Hier tut sich der eigentliche Graben auf, der die Christenheit unabhängig von den Konfessionen mehr und mehr zerreißt. Ist das Christentum, zu dem sich solche Forscher bekennen, noch dasselbe wie jenes, das Joseph Ratzinger und der Vf. verteidigen? Führen wir nicht eine neue Gnosis ein, wenn wir im Credo außer dem crucifixus sub Pontio Pilato nichts mehr als historische Wirklichkeit anerkennen? Hat Gott jemals an der Welt gehandelt? Können wir als Christen eine Welt ohne »transempirische Realitäten«, wie der Vf. im Anschluss an seinen Kollegen Anthony C. Thiselton gern sagt, ohne Transzendenz, ohne Metaphysik konstruieren? Wenn Ereignisse überhaupt erst durch Interpretation zu historischen Ereignissen werden (vgl.
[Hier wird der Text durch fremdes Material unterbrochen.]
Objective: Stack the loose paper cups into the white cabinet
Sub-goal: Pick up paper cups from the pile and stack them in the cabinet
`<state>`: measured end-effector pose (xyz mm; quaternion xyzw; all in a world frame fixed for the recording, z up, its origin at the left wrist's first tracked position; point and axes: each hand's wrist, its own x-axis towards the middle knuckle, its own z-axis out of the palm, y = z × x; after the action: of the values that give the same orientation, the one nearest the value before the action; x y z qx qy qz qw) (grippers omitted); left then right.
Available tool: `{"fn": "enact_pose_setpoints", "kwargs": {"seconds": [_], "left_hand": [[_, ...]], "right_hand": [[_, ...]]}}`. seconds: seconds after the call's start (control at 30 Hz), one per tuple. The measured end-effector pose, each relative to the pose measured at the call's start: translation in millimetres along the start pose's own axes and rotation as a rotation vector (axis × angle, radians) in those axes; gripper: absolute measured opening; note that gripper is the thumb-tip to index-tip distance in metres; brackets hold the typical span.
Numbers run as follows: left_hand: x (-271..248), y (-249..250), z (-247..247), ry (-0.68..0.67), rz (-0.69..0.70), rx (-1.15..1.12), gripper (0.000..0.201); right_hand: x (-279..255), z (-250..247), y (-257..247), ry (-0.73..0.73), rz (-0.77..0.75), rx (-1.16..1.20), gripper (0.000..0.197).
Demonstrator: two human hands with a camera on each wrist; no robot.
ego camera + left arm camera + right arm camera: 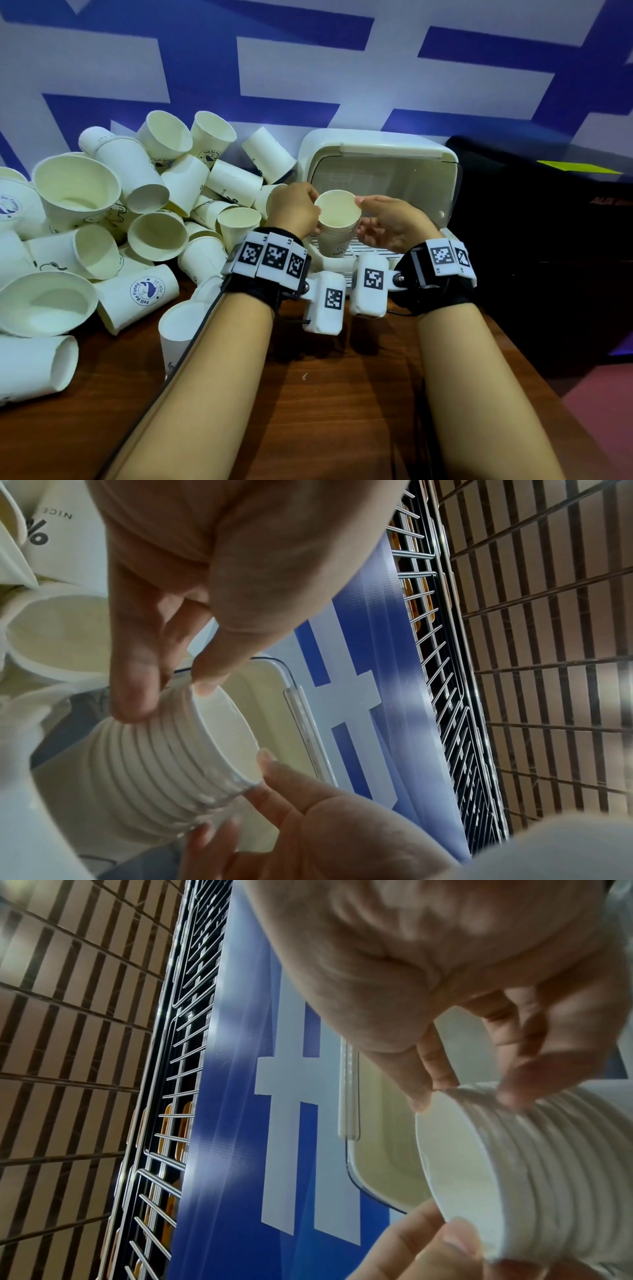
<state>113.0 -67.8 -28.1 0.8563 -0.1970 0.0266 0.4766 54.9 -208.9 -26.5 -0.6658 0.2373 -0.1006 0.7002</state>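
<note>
Two hands meet on one stack of cups [337, 222], held upright right in front of the white cabinet [376, 150], over its lower front ledge. The left hand [296, 209] pinches the stack's top rim from the side away from the black case: in the left wrist view the thumb sits on the top rim and a finger [135, 674] presses the ribbed band of nested rims just below it. The right hand [390, 219] grips the opposite side of the stack, thumb tip at the rim, other fingers curled round the wall lower down; right wrist view shows the same stack [534, 1177] w/ approx. eight or nine rims showing, packed tight. Exact count unclear.

Cabinet stands at the back of the wooden table [325, 404], against the blue-and-white wall [308, 68]. Its clear door [387, 192] is behind the stack; can't tell if it's fully up or partly down. Ribbed tray at the cabinet's base shows just under the hands.

Loose cups [113, 212] lie in a big heap on the table, on the cabinet's far side from the black case, the nearest ones touching the cabinet's side. Most lie on their sides or tilted, mouths pointing all ways; several carry a round blue logo. One cup [178, 339] stands upright near the left forearm, apart from the heap.

A black case [548, 222] sits just beside the cabinet, opposite the heap, w/ a yellow-green patch on top. Both wrists wear black straps w/ white marker blocks.
</note>
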Motion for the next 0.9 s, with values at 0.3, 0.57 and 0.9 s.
{"fn": "enact_pose_setpoints", "kwargs": {"seconds": [0.3, 0.57, 0.9], "left_hand": [[-1.9, 6.8, -4.0, -0.094, -0.043, 0.048, 0.022], [-1.0, 8.2, -1.4, -0.148, -0.058, 0.062, 0.039], [-8.0, 13.7, 0.0, -0.250, -0.115, -0.131, 0.039]], "right_hand": [[0.4, 6.6, -2.1, -0.055, 0.016, 0.047, 0.020], [10.0, 7.6, 0.2, -0.068, -0.033, 0.153, 0.016], [12.2, 11.6, 4.6, -0.079, -0.076, 0.065, 0.027]]}}
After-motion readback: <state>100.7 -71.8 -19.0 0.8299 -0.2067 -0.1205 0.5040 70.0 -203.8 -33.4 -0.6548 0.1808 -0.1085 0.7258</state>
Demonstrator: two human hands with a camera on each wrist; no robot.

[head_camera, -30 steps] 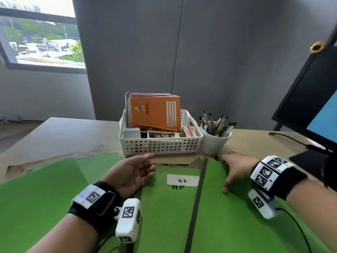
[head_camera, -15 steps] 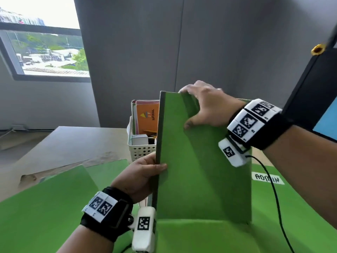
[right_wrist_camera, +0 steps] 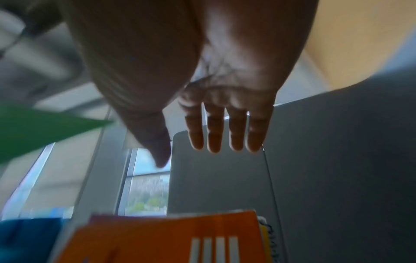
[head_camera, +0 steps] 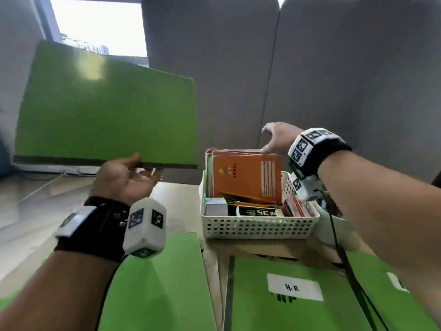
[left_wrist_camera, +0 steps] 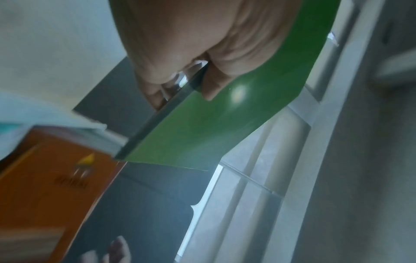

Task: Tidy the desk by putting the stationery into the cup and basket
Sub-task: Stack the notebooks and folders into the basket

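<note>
The left hand (head_camera: 124,177) pinches the dark spine edge of a flat green cardboard folder (head_camera: 107,111), thumb on one face and fingers on the other, holding it upright in the air at about ten o'clock from the white perforated plastic basket (head_camera: 257,225). The right hand (head_camera: 278,139) holds nothing; its fingers are spread and straight, hovering at the basket's twelve o'clock edge, just above the orange spiral notebook (head_camera: 248,177) that stands upright inside. Whether the fingertips touch the notebooks cannot be told.

The basket already holds several notebooks, small boxes and pencils, so much of the sorting looks done. The white cup (head_camera: 334,228) at the basket's three o'clock is mostly hidden behind the right forearm. Left on the brown desk (head_camera: 181,206) are a green folder labelled "H.R" (head_camera: 293,304) at six o'clock, another green folder (head_camera: 162,283) at seven o'clock, and a third at five o'clock. Judging by the poses, the raised folder goes in next, behind the notebooks.
</note>
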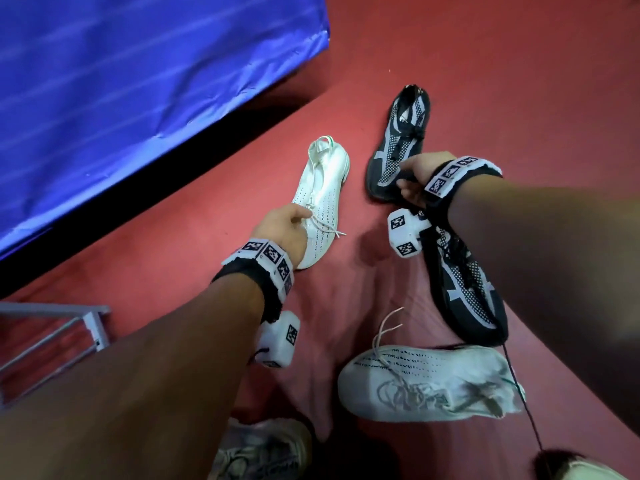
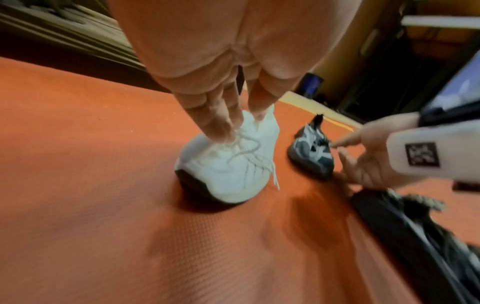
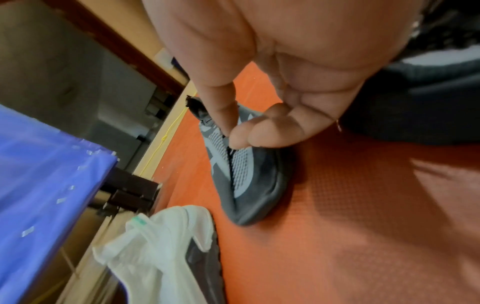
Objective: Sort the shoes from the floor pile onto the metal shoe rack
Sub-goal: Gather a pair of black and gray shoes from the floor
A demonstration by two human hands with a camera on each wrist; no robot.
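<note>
Two pairs of shoes lie on the red mat. My left hand reaches onto the far white knit shoe; in the left wrist view its fingers and thumb pinch the laced top of that white shoe. My right hand is on the far black-and-grey shoe; thumb and curled fingers pinch the upper of this black shoe at the laces. Both shoes rest on the mat. A corner of the metal rack shows at the lower left.
A second black shoe lies under my right forearm, and a second white shoe lies on its side near me. Another pale shoe is at the bottom edge. A blue-covered surface stands at the far left.
</note>
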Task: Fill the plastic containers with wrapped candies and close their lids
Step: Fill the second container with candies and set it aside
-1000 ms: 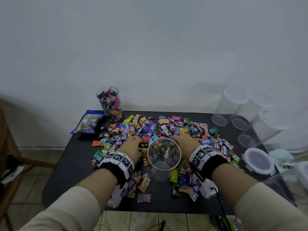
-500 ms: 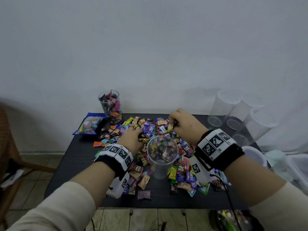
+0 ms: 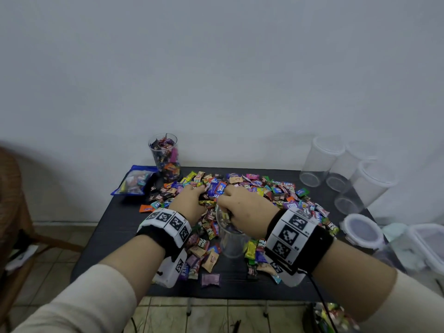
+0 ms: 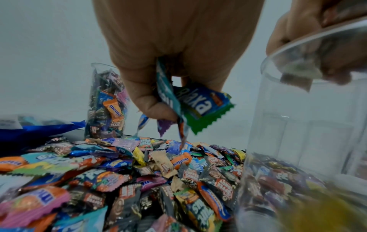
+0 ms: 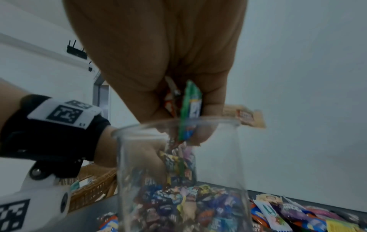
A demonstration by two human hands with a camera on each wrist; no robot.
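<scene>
Two hands work a small black table point(image 3: 115, 227). Nearest, a clear open-topped plastic container point(image 3: 229, 241) stands upright amid the loose pile of wrapped candies point(image 3: 259, 188). Right hand point(image 3: 242, 212) over its mouth, fingers bunched round several candies. Left hand point(image 3: 189, 203) just beside, above the pile, clutching blue and green wrappers point(image 4: 198, 106). Far left, a clear candy-filled container point(image 3: 165, 155), lidless. Far right, lidded empty containers point(image 3: 322, 159).
</scene>
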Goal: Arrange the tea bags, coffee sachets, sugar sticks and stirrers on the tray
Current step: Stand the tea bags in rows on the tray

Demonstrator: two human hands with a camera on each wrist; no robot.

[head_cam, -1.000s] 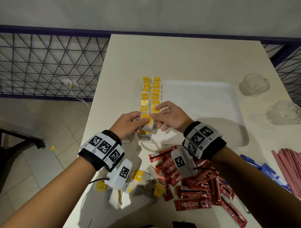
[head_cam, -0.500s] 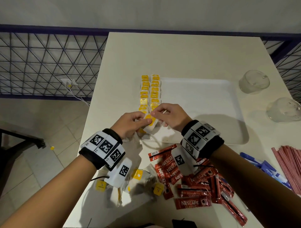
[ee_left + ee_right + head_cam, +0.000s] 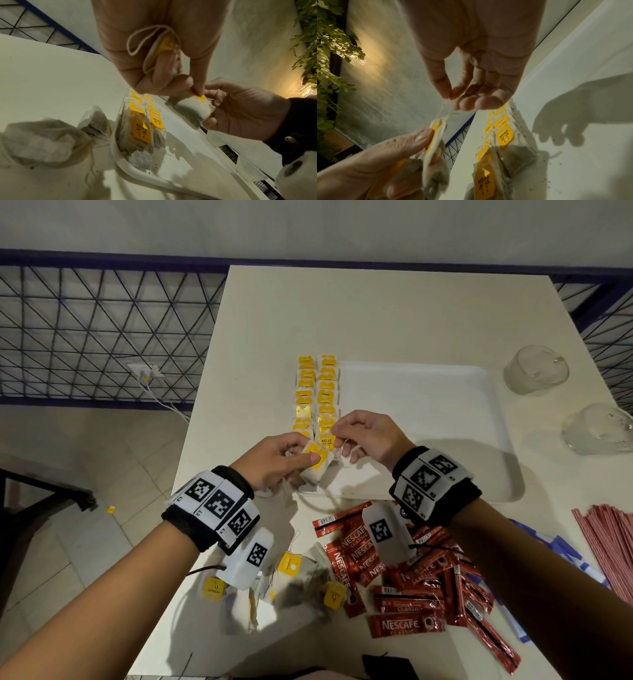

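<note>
Over the near left corner of the white tray (image 3: 445, 405), my left hand (image 3: 274, 460) pinches a tea bag (image 3: 317, 465) by its yellow tag, thumb on top. More tea bags are bunched in that palm (image 3: 164, 44). My right hand (image 3: 368, 436) pinches the same bag's string (image 3: 445, 106) between thumb and forefinger. Two rows of yellow-tagged tea bags (image 3: 317, 392) lie along the tray's left side. Loose tea bags (image 3: 298, 577) and red coffee sachets (image 3: 407, 587) lie on the table near me. Blue sugar sticks (image 3: 561, 549) and red-striped stirrers (image 3: 609, 539) lie at the right.
Two upturned clear glasses (image 3: 536, 369) (image 3: 599, 428) stand on the table right of the tray. The table's left edge drops to a tiled floor, with a dark metal grille (image 3: 102, 337) behind. A dark object (image 3: 390, 667) lies at the table's near edge.
Both hands lifted the tea bag slightly and drew toward me; the right hand's fingers closed on the string and pulled it rightward from the tag.
</note>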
B. Lonergan, Method in Theology), was ist dann ein »rein« historisches Arbeiten? Das sind gewichtige Fragen, die mit diesem Buch aufgeworfen werden. Zu allen behandelten Gegenständen gibt es zahlreiche interessante Hinweise und oft lange Anmerkungen. Nur in einem wesentlichen Punkt ist der Rezensent anderer Meinung: Martin Kähler hat keine Flucht vor der Historie ergriffen (112) und keine resignierte Trennung des geschichtlichen Jesus vom Christus des Glaubens vorgenommen (374, Anm. 50). Kähler sagt selbst, dass er diese beiden »nicht zu scheiden oder auch nur zu unterscheiden« vermag (Der sogenannte historische Jesus, hrsg. v. E. Wolf 1956, 100). Er war m. E. in der Hauptsache derselben Auffassung wie der emeritierte Papst und der Vf. Das ist ein schönes Zeichen ökumenischer Verbundenheit.